Segment Start: SOURCE RECORDS

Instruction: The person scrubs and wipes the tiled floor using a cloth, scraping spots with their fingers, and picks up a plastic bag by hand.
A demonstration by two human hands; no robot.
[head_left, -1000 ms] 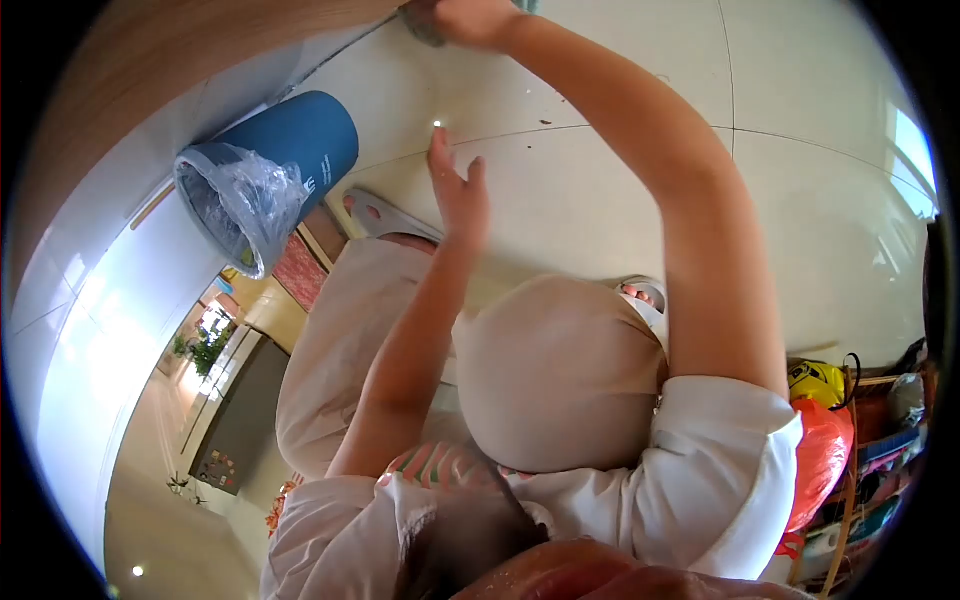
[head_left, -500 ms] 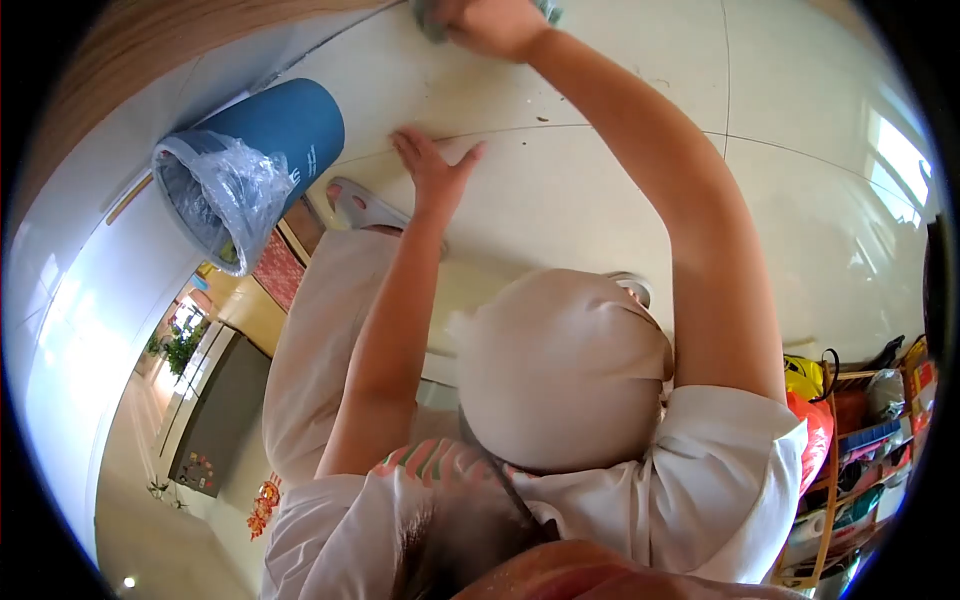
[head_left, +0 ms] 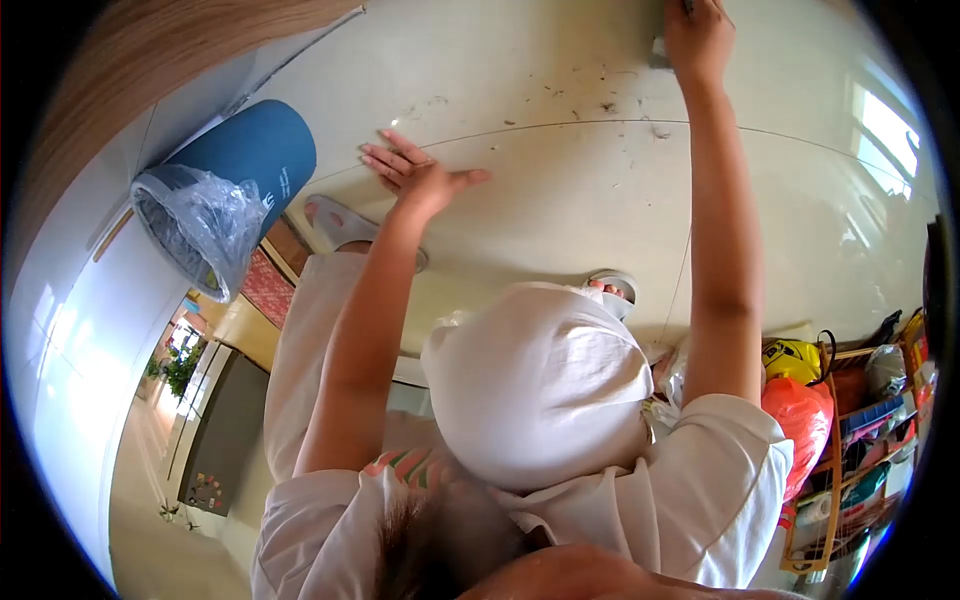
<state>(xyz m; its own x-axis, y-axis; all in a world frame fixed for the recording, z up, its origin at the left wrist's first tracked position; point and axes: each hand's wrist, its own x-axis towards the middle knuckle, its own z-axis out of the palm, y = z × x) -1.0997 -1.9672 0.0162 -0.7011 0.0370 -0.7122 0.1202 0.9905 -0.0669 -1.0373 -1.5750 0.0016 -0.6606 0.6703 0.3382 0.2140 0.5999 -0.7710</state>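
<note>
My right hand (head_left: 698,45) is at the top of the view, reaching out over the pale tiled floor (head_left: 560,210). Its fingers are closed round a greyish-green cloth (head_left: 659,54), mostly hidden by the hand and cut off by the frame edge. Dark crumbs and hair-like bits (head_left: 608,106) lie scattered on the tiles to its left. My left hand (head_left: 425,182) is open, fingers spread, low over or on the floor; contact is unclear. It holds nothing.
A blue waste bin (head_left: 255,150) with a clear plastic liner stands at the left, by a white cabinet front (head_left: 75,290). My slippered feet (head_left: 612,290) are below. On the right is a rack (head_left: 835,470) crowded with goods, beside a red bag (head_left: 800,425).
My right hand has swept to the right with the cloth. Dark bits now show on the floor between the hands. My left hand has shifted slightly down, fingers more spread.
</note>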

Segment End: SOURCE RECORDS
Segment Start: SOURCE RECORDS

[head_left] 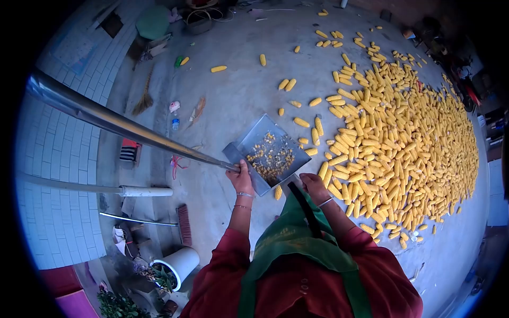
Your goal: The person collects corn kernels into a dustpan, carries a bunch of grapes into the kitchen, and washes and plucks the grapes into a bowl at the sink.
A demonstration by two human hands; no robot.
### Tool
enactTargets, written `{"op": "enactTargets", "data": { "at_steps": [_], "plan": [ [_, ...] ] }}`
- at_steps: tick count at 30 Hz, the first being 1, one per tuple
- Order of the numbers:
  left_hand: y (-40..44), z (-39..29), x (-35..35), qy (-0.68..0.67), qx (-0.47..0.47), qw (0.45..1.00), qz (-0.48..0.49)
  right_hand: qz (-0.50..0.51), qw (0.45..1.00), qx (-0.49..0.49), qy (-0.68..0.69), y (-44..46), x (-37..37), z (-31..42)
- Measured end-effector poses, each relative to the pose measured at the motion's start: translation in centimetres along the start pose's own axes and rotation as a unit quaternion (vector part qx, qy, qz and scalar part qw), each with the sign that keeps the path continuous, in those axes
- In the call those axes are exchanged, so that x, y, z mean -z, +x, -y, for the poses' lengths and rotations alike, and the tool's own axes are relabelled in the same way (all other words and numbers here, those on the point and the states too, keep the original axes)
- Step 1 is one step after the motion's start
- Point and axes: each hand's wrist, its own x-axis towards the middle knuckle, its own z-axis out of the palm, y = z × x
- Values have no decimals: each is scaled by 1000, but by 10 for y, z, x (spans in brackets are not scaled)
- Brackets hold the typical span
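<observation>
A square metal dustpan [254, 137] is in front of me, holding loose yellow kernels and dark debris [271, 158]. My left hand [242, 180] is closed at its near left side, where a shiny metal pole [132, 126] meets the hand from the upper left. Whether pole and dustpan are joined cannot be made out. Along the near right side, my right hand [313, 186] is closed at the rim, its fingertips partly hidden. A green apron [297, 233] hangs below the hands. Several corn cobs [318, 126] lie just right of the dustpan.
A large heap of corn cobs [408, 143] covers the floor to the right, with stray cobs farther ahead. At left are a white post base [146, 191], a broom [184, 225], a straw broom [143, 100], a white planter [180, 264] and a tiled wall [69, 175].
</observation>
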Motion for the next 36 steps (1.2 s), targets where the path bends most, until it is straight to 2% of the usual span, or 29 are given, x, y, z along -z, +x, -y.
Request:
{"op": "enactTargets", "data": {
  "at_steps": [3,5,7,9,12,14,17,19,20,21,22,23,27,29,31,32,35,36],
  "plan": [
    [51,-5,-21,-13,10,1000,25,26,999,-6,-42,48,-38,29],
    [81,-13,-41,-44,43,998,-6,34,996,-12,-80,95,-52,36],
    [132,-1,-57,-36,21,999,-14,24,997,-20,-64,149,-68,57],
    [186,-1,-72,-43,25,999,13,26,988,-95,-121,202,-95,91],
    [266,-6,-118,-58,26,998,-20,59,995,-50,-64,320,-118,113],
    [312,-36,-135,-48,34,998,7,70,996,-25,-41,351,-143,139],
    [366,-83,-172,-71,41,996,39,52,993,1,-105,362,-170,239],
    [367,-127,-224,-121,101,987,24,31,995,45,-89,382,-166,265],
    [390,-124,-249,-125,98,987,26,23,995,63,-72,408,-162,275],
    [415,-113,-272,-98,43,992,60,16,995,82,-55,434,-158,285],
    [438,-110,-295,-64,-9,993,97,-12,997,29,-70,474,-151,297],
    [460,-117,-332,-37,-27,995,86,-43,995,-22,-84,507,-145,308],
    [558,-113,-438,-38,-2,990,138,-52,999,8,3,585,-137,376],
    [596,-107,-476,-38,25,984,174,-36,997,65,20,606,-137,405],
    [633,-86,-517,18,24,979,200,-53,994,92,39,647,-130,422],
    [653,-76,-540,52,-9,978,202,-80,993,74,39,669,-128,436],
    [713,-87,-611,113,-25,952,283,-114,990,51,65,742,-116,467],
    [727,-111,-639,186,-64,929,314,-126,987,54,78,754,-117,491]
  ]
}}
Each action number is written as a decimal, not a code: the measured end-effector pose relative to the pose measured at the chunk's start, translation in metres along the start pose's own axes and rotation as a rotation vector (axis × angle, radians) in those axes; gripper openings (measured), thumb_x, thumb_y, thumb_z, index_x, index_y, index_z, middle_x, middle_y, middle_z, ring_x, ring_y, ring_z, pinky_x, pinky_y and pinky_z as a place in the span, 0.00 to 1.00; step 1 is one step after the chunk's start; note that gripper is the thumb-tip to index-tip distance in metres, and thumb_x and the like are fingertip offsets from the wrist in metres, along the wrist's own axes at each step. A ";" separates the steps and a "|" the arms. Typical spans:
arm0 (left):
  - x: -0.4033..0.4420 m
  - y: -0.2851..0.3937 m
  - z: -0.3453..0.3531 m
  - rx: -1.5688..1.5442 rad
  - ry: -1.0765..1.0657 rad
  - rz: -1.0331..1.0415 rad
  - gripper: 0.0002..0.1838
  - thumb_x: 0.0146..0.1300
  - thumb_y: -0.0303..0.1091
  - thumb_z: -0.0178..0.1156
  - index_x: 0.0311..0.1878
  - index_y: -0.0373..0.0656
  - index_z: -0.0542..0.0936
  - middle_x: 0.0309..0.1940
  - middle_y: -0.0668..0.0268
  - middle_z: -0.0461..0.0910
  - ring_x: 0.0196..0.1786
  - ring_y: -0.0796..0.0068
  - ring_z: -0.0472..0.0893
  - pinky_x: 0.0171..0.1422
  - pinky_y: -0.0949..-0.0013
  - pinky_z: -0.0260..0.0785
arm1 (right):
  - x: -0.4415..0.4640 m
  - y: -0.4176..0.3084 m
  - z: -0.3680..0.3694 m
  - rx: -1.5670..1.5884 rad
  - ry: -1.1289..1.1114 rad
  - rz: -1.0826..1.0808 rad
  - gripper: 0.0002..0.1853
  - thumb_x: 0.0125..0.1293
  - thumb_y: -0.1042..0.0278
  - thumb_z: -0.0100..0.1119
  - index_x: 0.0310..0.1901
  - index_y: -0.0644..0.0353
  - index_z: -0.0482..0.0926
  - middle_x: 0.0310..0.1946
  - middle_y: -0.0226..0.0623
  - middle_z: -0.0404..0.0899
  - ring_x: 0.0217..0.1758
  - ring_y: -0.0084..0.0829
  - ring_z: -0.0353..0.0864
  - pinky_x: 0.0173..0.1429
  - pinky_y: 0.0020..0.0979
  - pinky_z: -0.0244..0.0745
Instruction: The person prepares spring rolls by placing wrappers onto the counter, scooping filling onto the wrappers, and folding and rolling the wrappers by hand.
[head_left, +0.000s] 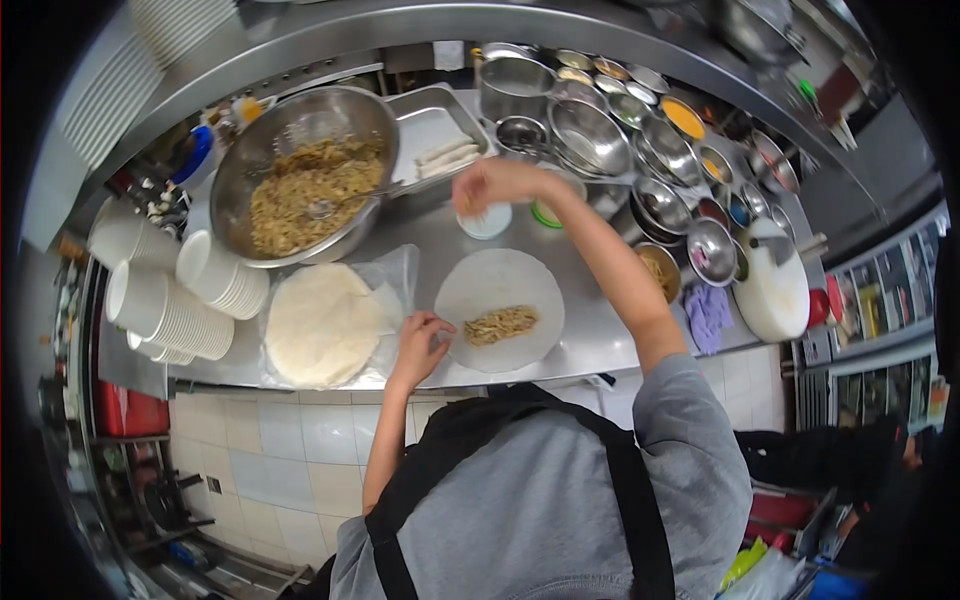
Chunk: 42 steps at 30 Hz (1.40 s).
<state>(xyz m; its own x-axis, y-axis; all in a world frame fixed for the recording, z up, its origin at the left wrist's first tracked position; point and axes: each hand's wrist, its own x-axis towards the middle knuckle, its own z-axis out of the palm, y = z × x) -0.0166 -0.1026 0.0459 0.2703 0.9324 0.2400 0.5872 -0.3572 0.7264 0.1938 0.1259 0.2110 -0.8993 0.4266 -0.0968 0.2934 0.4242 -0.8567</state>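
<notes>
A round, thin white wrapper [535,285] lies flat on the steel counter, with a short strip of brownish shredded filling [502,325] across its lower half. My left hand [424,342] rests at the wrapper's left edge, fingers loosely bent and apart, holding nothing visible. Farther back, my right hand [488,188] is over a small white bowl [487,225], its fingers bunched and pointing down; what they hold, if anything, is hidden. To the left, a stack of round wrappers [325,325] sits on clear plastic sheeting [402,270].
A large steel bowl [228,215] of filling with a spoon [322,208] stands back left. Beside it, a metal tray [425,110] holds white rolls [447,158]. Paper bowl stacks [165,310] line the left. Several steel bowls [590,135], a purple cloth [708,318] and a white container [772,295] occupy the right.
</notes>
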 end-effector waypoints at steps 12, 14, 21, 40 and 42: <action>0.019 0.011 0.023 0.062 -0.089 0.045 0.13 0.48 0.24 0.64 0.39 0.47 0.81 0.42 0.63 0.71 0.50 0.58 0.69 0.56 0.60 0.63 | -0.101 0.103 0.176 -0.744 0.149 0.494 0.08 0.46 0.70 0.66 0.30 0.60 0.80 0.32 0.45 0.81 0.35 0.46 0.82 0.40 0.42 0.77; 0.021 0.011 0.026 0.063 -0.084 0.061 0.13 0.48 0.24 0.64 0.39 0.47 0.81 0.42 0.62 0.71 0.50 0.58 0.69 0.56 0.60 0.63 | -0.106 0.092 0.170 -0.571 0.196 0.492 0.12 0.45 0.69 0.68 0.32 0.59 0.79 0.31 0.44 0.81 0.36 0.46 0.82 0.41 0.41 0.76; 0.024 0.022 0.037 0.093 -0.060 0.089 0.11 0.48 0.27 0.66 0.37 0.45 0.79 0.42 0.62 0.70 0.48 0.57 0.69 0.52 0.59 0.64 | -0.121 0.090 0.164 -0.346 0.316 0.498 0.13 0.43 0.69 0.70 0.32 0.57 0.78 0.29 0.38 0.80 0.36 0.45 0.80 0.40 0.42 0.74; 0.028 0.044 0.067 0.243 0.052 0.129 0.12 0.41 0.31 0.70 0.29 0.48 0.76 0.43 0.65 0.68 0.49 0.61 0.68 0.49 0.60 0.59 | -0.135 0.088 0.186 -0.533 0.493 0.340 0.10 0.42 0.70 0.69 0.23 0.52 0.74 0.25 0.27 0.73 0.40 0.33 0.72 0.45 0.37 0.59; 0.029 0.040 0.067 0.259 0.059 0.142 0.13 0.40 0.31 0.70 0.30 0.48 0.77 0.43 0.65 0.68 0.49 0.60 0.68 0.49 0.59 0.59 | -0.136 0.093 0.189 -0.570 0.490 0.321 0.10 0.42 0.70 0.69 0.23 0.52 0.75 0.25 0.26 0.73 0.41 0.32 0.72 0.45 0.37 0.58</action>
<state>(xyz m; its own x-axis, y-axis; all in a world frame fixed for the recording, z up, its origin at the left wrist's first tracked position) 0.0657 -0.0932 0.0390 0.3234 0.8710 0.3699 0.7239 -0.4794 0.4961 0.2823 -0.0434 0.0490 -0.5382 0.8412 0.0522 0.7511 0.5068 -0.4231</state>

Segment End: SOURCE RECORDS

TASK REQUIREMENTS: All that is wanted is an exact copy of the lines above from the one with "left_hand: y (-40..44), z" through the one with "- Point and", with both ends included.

EXERCISE ANSWER:
  left_hand: y (-40..44), z (-39..29), x (-35..35), qy (-0.68..0.67), qx (-0.47..0.47), qw (0.45..1.00), qz (-0.48..0.49)
  right_hand: qz (-0.50..0.51), qw (0.45..1.00), qx (-0.49..0.49), qy (-0.68..0.69), y (-44..46), x (-37..37), z (-31..42)
- Measured end-effector poses, each relative to the pose measured at the motion's start: translation in centimetres along the start pose's own axes and rotation as a unit quaternion (vector part qx, qy, qz and scalar part qw), each with the sign that keeps the path continuous, in those axes
- In the call those axes are exchanged, so that x, y, z mean -z, +x, -y, for the poses' lengths and rotations alike, and the tool's own axes are relabelled in the same way (all other words and numbers here, those on the point and the states too, keep the original axes)
- Step 1 is one step after the motion's start
- Point and axes: each hand's wrist, its own x-axis towards the middle knuckle, its own z-axis out of the palm, y = z × x

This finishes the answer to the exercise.